Eye For Film >> Movies >> Enter The Dragon (1973) Film Review
Enter The Dragon
Reviewed by: Jennie Kermode
It’s hard to imagine, looking at Hollywood action films today, that there was ever a time before martial arts had a role to play in Western cinema. It’s embedded in numerous films and although it may not be quite as popular as it is in the East – due to a lingering preference for bulky men swinging old-fashioned punches – it is used to construct all sorts of entertaining sequences, and has been a big equaliser for women in fight sequences. All of this can, of course, be traced back to the kung-fu craze of the late Sixties and early Seventies, and the tremendous success of Bruce Lee, but it was his final film, Enter The Dragon, which also featured white and black martial artists, which cemented that legacy.
Deliberately designed to maximise international appeal, the film is also a precursor to today’s efforts to woo both the North American and the Chinese markets (Europe has always been a bit more difficult but, in this particular case, showed the film more love than anywhere else). With its focus on spying it drew comparisons, at the time, with James Bond, and indeed Roger Moore would have his own martial arts contest moment the following year in The Man With The Golden Gun.

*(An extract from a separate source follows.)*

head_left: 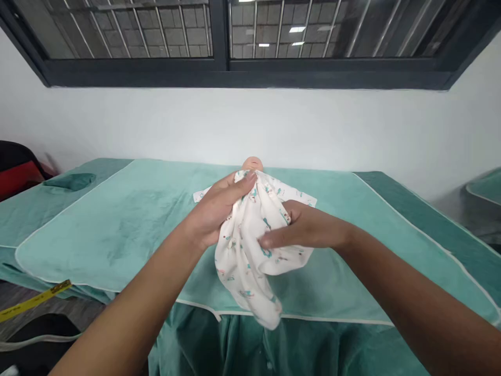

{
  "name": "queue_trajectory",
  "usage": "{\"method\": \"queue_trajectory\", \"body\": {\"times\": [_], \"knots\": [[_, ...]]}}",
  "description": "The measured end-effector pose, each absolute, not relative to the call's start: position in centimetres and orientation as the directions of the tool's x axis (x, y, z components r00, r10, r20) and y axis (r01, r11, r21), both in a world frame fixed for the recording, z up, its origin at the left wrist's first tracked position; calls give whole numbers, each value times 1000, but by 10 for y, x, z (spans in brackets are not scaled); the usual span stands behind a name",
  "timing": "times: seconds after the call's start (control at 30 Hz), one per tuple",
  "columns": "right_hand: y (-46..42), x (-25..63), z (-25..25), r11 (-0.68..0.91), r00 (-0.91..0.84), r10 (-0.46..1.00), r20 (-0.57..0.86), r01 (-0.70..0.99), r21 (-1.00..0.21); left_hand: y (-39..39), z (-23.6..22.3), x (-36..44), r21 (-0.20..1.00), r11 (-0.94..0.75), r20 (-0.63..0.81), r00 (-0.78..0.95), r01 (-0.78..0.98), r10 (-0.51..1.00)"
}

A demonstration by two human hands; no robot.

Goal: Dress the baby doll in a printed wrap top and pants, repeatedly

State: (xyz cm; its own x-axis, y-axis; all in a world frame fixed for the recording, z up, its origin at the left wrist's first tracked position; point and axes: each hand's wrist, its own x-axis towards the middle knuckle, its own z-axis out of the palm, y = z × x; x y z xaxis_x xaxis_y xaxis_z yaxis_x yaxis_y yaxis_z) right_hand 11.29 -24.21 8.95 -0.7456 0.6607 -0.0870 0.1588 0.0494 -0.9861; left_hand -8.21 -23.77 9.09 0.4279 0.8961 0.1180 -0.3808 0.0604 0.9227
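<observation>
From my end of the feed, the largest thing I have is the white wall [250, 120], with a wide, dark-grey window frame [250, 78] holding glass and metal bars above. Against the wall is a long table [391, 193] under a dark teal, velvety cover. A pale mint, soft fabric mat [129, 219] with white edging spreads over most of its top.

At the table's left end, I see a black and red fabric object [18, 169]. Below the near left corner are a black item [39, 344], cut off by my view, and a yellow printed strip [35, 300].

The white cotton baby garment [242, 235], printed with small teal and reddish figures, is at the middle of the mat. Its sleeves lie out to either side toward the far edge; its raised, bunched body hangs toward the near edge, the rounded end in front of that edge.

My left hand [223, 206] is closed, pinching gathered cloth near the top with the thumb. My right hand [299, 227] is partly open and curled around a fold, thumb on top, fingertips hidden.

Smallest, a smooth plastic doll head [252, 163] shows just beyond the garment, by the mat's far edge.
</observation>
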Motion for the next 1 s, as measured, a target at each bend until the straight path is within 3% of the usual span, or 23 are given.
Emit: {"method": "queue_trajectory", "body": {"times": [0.13,0.27,0.37,0.53,0.63,0.8,0.9,1.0], "knots": [[-239,100,86,-5,-469,882,46,-106,-994,-248,80,-83,941,184,-2,540,-283,842],[-238,87,82,-70,-322,947,11,-238,-969,-252,71,-91,957,260,-121,640,-128,759],[-239,83,74,-118,-338,941,-26,-253,-960,-247,65,-93,935,196,-17,512,-297,859],[-233,87,61,-108,-623,778,-75,-16,-994,-236,55,-86,878,111,65,347,-465,936],[-228,86,60,-56,-562,827,4,-89,-994,-234,49,-88,869,165,47,411,-466,911],[-224,80,60,-72,-452,891,52,-254,-965,-233,45,-100,923,283,-84,583,-259,808],[-227,78,57,-82,-415,909,30,-249,-965,-230,45,-99,904,213,-22,459,-370,888],[-234,80,50,-73,-514,857,-22,-80,-994,-231,43,-96,855,154,29,341,-496,940]]}}
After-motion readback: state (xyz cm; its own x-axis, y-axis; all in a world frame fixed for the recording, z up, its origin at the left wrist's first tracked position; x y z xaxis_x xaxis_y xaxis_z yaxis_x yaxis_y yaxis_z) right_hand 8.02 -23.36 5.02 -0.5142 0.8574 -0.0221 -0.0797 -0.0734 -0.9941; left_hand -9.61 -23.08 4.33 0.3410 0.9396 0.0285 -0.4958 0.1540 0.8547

Lee, however, recognised that having a tall actor win fights like this just wasn’t convincing, and wielded some influence over casting, ensuring that his various opponents and allies fit the bill.
The film has three heroes of sorts: Lee (Bruce Lee), a martial arts expert and all round good guy who agrees to work for British intelligence by infiltrating a tournament; Roper (John Saxon), a compromised man desperate for the money which victory could bring, but still holding onto some vestige of his old values; and Williams (Jim Kelly), an old army friend of Roper’s whose is there to compete but gets drawn into other events. Presiding over the tournament is Han (scheming villain specialist Shih Kien), a mysteriously wealthy man who may be a crime lord and runs the island where it’s taking place like his own personal fiefdom. A brutal decision which he makes early on establishes the danger which he represents and makes the various competitors realise that, win or lose, they’ll still need a measure of luck to escape with their lives.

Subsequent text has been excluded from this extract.